§ **About this task**
Retype the entries below word for word, leaving none out.

(Beginning of Information shown)

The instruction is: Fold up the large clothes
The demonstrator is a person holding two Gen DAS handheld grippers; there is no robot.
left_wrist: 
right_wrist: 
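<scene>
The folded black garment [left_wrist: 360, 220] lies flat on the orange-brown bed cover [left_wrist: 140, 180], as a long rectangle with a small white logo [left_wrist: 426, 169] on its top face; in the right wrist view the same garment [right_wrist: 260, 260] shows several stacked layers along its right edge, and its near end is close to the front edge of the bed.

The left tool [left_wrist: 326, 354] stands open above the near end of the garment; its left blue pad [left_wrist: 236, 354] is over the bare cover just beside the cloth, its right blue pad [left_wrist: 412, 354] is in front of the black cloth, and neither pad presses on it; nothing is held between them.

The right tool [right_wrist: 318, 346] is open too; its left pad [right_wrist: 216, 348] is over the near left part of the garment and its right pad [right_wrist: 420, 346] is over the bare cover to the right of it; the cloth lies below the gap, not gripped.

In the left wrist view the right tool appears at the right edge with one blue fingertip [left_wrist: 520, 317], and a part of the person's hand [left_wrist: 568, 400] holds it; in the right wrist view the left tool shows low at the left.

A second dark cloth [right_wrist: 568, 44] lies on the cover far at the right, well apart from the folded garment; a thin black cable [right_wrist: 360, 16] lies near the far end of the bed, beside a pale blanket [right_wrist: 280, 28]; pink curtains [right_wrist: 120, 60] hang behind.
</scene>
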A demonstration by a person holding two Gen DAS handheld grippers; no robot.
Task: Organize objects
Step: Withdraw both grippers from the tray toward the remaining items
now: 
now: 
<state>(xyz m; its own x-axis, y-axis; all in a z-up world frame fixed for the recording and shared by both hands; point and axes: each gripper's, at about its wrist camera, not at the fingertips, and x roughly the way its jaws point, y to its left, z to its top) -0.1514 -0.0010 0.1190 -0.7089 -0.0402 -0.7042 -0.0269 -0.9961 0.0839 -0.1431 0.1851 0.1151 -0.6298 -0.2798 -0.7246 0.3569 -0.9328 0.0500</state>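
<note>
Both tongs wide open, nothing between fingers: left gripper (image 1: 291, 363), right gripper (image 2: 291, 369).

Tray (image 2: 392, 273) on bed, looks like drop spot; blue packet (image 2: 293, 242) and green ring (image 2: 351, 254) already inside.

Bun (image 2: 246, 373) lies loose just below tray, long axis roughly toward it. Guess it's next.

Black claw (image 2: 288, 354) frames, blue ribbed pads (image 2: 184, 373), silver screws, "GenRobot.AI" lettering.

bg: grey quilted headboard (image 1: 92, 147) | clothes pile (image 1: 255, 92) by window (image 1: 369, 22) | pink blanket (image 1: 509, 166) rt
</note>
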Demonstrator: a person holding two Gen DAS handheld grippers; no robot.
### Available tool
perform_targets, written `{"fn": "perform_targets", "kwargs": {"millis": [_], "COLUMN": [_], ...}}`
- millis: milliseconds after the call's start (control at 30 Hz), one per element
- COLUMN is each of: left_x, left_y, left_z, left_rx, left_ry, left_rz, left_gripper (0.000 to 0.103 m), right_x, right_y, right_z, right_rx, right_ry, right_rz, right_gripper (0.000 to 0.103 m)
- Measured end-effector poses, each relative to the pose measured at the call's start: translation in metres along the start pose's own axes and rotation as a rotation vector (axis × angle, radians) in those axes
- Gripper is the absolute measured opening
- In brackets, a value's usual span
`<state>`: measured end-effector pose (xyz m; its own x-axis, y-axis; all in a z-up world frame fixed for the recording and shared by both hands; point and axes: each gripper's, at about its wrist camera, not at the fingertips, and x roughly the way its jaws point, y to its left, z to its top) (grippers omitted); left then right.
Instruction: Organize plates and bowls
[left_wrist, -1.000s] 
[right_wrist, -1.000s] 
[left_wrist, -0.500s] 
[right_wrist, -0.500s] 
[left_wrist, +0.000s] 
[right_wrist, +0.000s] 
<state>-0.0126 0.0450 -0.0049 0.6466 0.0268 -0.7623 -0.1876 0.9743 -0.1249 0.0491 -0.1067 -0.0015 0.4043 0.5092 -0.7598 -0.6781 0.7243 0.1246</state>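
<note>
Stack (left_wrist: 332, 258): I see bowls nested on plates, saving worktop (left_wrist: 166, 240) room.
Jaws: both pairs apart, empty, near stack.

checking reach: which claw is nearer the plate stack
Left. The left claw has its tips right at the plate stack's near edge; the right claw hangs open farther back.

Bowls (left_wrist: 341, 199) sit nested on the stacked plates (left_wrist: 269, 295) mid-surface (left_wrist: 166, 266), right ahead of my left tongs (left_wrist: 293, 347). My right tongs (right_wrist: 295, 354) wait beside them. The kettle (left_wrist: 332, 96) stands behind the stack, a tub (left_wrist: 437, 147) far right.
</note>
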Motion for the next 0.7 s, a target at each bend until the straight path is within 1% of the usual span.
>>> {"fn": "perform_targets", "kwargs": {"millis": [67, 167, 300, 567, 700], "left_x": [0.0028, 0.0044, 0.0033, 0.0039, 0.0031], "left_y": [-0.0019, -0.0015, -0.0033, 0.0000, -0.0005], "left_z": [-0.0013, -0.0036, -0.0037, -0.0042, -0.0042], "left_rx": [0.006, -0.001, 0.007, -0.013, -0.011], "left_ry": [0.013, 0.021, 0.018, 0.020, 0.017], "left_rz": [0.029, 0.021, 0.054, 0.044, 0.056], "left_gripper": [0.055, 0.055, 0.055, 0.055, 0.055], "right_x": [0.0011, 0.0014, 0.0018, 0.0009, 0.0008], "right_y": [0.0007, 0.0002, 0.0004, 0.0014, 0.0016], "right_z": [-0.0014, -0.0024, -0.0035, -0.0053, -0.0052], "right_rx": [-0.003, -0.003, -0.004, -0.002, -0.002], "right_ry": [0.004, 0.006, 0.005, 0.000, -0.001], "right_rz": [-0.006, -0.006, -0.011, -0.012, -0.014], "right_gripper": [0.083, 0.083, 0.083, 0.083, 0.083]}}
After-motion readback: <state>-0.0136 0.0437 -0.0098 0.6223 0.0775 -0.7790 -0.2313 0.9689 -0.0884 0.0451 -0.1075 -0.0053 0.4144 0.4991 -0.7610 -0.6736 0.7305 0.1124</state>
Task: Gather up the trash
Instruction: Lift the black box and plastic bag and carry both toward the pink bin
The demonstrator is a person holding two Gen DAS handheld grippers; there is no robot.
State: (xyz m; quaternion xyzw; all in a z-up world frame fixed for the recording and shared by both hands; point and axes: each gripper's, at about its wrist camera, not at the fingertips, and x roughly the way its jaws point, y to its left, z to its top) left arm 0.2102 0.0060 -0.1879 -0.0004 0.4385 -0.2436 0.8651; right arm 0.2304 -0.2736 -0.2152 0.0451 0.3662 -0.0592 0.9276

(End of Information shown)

§ **Finished exercise**
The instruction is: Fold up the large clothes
The demonstrator is a person holding two Gen DAS handheld grippers; there is no robot.
left_wrist: 
right_wrist: 
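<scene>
The folded black garment [left_wrist: 360, 220] lies flat on the orange-brown bed cover [left_wrist: 140, 180], as a long rectangle with a small white logo [left_wrist: 426, 169] on its top face; in the right wrist view the same garment [right_wrist: 260, 260] shows several stacked layers along its right edge, and its near end is close to the front edge of the bed.

The left tool [left_wrist: 326, 354] stands open above the near end of the garment; its left blue pad [left_wrist: 236, 354] is over the bare cover just beside the cloth, its right blue pad [left_wrist: 412, 354] is in front of the black cloth, and neither pad presses on it; nothing is held between them.

The right tool [right_wrist: 318, 346] is open too; its left pad [right_wrist: 216, 348] is over the near left part of the garment and its right pad [right_wrist: 420, 346] is over the bare cover to the right of it; the cloth lies below the gap, not gripped.

In the left wrist view the right tool appears at the right edge with one blue fingertip [left_wrist: 520, 317], and a part of the person's hand [left_wrist: 568, 400] holds it; in the right wrist view the left tool shows low at the left.

A second dark cloth [right_wrist: 568, 44] lies on the cover far at the right, well apart from the folded garment; a thin black cable [right_wrist: 360, 16] lies near the far end of the bed, beside a pale blanket [right_wrist: 280, 28]; pink curtains [right_wrist: 120, 60] hang behind.
</scene>
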A demonstration by a person holding two Gen DAS handheld grippers; no robot.
Task: Organize objects
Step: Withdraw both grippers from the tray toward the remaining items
now: 
now: 
<state>(xyz m; its own x-axis, y-axis; all in a z-up world frame fixed for the recording and shared by both hands; point and axes: each gripper's, at about its wrist camera, not at the fingertips, and x roughly the way its jaws point, y to its left, z to its top) -0.1514 -0.0010 0.1190 -0.7089 -0.0402 -0.7042 -0.0269 -0.9961 0.0839 -0.1431 0.1851 0.1151 -0.6298 -0.2798 -0.7246 0.3569 -0.9328 0.0500</state>
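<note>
Both tongs wide open, nothing between fingers: left gripper (image 1: 291, 363), right gripper (image 2: 291, 369).

Tray (image 2: 392, 273) on bed, looks like drop spot; blue packet (image 2: 293, 242) and green ring (image 2: 351, 254) already inside.

Bun (image 2: 246, 373) lies loose just below tray, long axis roughly toward it. Guess it's next.

Black claw (image 2: 288, 354) frames, blue ribbed pads (image 2: 184, 373), silver screws, "GenRobot.AI" lettering.

bg: grey quilted headboard (image 1: 92, 147) | clothes pile (image 1: 255, 92) by window (image 1: 369, 22) | pink blanket (image 1: 509, 166) rt
</note>
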Demonstrator: a person holding two Gen DAS handheld grippers; no robot.
### Available tool
perform_targets, written `{"fn": "perform_targets", "kwargs": {"millis": [_], "COLUMN": [_], ...}}`
- millis: milliseconds after the call's start (control at 30 Hz), one per element
- COLUMN is each of: left_x, left_y, left_z, left_rx, left_ry, left_rz, left_gripper (0.000 to 0.103 m), right_x, right_y, right_z, right_rx, right_ry, right_rz, right_gripper (0.000 to 0.103 m)
- Measured end-effector poses, each relative to the pose measured at the call's start: translation in metres along the start pose's own axes and rotation as a rotation vector (axis × angle, radians) in those axes
- Gripper is the absolute measured opening
- In brackets, a value's usual span
`<state>`: measured end-effector pose (xyz m; its own x-axis, y-axis; all in a z-up world frame fixed for the recording and shared by both hands; point and axes: each gripper's, at about its wrist camera, not at the fingertips, and x roughly the way its jaws point, y to its left, z to its top) (grippers omitted); left then right.
Instruction: Organize plates and bowls
[left_wrist, -1.000s] 
[right_wrist, -1.000s] 
[left_wrist, -0.500s] 
[right_wrist, -0.500s] 
[left_wrist, +0.000s] 
[right_wrist, +0.000s] 
<state>-0.0126 0.0450 -0.0049 0.6466 0.0268 -0.7623 -0.1876 0.9743 -0.1249 0.0491 -0.1067 -0.0015 0.4043 0.5092 -0.7598 -0.6781 0.7243 0.1246</state>
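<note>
Stack (left_wrist: 332, 258): I see bowls nested on plates, saving worktop (left_wrist: 166, 240) room.
Jaws: both pairs apart, empty, near stack.

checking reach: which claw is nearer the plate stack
Left. The left claw has its tips right at the plate stack's near edge; the right claw hangs open farther back.

Bowls (left_wrist: 341, 199) sit nested on the stacked plates (left_wrist: 269, 295) mid-surface (left_wrist: 166, 266), right ahead of my left tongs (left_wrist: 293, 347). My right tongs (right_wrist: 295, 354) wait beside them. The kettle (left_wrist: 332, 96) stands behind the stack, a tub (left_wrist: 437, 147) far right.
</note>
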Motion for the next 0.7 s, a target at each bend until the straight path is within 1% of the usual span.
>>> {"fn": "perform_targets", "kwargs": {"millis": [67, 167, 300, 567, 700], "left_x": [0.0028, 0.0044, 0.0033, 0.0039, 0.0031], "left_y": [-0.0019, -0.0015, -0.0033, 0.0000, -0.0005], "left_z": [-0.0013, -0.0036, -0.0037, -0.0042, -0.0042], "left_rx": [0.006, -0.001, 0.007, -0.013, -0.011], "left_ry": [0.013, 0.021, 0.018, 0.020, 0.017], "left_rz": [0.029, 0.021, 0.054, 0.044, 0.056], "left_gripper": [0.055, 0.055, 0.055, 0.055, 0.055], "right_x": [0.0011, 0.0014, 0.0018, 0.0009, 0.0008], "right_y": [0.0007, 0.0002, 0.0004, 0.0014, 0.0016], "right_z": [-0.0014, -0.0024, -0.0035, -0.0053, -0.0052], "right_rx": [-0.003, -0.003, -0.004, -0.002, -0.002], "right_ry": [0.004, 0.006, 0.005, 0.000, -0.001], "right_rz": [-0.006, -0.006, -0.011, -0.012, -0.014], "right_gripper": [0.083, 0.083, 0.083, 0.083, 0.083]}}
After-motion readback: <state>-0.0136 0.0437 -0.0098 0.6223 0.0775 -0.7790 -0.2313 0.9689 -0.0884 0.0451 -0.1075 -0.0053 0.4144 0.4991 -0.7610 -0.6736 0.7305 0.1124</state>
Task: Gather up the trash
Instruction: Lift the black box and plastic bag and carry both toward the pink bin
The demonstrator is a person holding two Gen DAS handheld grippers; there is no robot.
State: (xyz m; quaternion xyzw; all in a z-up world frame fixed for the recording and shared by both hands; point and axes: each gripper's, at about its wrist camera, not at the fingertips, and x roughly the way its jaws point, y to its left, z to its top) left arm 0.2102 0.0060 -0.1879 -0.0004 0.4385 -0.2436 0.8651; right arm 0.2304 -0.2736 -0.2152 0.0451 0.3662 -0.0592 0.9276

The exercise is complete with this answer.